Directions for this task ::
Would you copy the lines below exactly and omit the images?

********************

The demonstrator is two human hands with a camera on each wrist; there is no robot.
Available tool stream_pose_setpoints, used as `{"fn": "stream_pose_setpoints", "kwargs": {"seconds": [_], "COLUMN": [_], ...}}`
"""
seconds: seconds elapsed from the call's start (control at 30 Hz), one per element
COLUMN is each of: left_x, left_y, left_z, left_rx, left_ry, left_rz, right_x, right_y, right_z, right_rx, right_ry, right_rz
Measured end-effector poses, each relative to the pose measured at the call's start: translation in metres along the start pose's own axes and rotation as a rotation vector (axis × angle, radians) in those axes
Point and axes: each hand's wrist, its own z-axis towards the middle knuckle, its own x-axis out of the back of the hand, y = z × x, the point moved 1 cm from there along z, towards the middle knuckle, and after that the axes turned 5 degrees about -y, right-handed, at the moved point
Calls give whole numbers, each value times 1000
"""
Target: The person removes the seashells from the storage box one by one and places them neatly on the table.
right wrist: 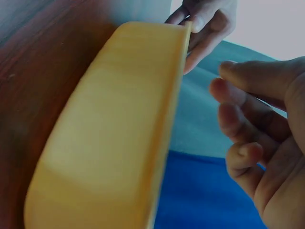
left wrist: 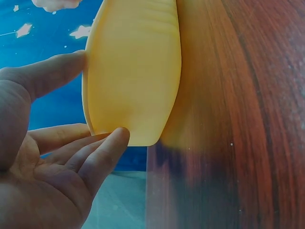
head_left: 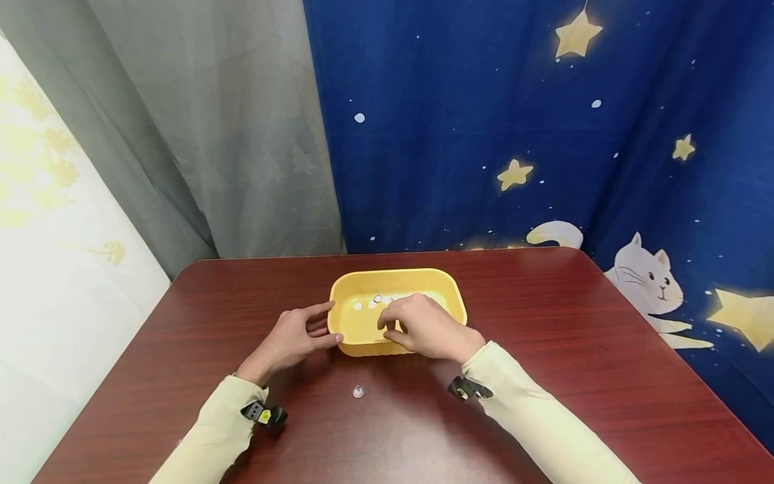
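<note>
A yellow plastic basin [head_left: 363, 328] sits on the table with several small white and silvery round pieces [head_left: 377, 298] on its floor. At its left end my left hand [head_left: 299, 336] holds the rim, thumb near the front corner and fingers against the end wall; the left wrist view shows the fingers [left wrist: 107, 155] on the outside of the yellow wall. Over the basin's front right part hovers my right hand [head_left: 426, 327], its fingers loosely bent. No object shows between those fingertips [right wrist: 228, 71] in the right wrist view. Part of the basin's inside is hidden behind this hand.
One small round silvery piece [head_left: 359, 391] lies on the dark red wooden table [head_left: 514, 296] in front of the basin, between the forearms. Grey and blue star-patterned curtains [head_left: 447, 134] hang behind the table's far edge. Each wrist wears a black strap [head_left: 469, 388].
</note>
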Motion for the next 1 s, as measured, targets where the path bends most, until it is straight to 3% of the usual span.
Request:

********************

The completed task ::
The demonstrator is two human hands with a camera on each wrist; there is no robot.
Available tool stream_pose_setpoints, used as `{"fn": "stream_pose_setpoints", "kwargs": {"seconds": [_], "COLUMN": [_], ...}}`
"""
seconds: seconds elapsed from the call's start (control at 30 Hz), one per element
COLUMN is each of: left_x, left_y, left_z, left_rx, left_ry, left_rz, right_x, right_y, right_z, right_rx, right_ry, right_rz
Measured end-effector poses, each relative to the pose measured at the call's start: translation in metres along the start pose's own axes and rotation as a rotation vector (axis × angle, radians) in those axes
Point and axes: each hand's wrist, its own z-axis towards the middle knuckle, its own x-axis out of the back of the hand, y = z × x, the point moved 1 cm from there along z, towards the middle knuckle, and after that the axes turned 5 degrees about -y, right-handed, at the moved point
Calls give whole numbers, each value times 1000
"""
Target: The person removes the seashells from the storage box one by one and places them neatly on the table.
right wrist: 
left wrist: 
head_left: 
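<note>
A yellow plastic basin [head_left: 363, 328] sits on the table with several small white and silvery round pieces [head_left: 377, 298] on its floor. At its left end my left hand [head_left: 299, 336] holds the rim, thumb near the front corner and fingers against the end wall; the left wrist view shows the fingers [left wrist: 107, 155] on the outside of the yellow wall. Over the basin's front right part hovers my right hand [head_left: 426, 327], its fingers loosely bent. No object shows between those fingertips [right wrist: 228, 71] in the right wrist view. Part of the basin's inside is hidden behind this hand.
One small round silvery piece [head_left: 359, 391] lies on the dark red wooden table [head_left: 514, 296] in front of the basin, between the forearms. Grey and blue star-patterned curtains [head_left: 447, 134] hang behind the table's far edge. Each wrist wears a black strap [head_left: 469, 388].
</note>
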Motion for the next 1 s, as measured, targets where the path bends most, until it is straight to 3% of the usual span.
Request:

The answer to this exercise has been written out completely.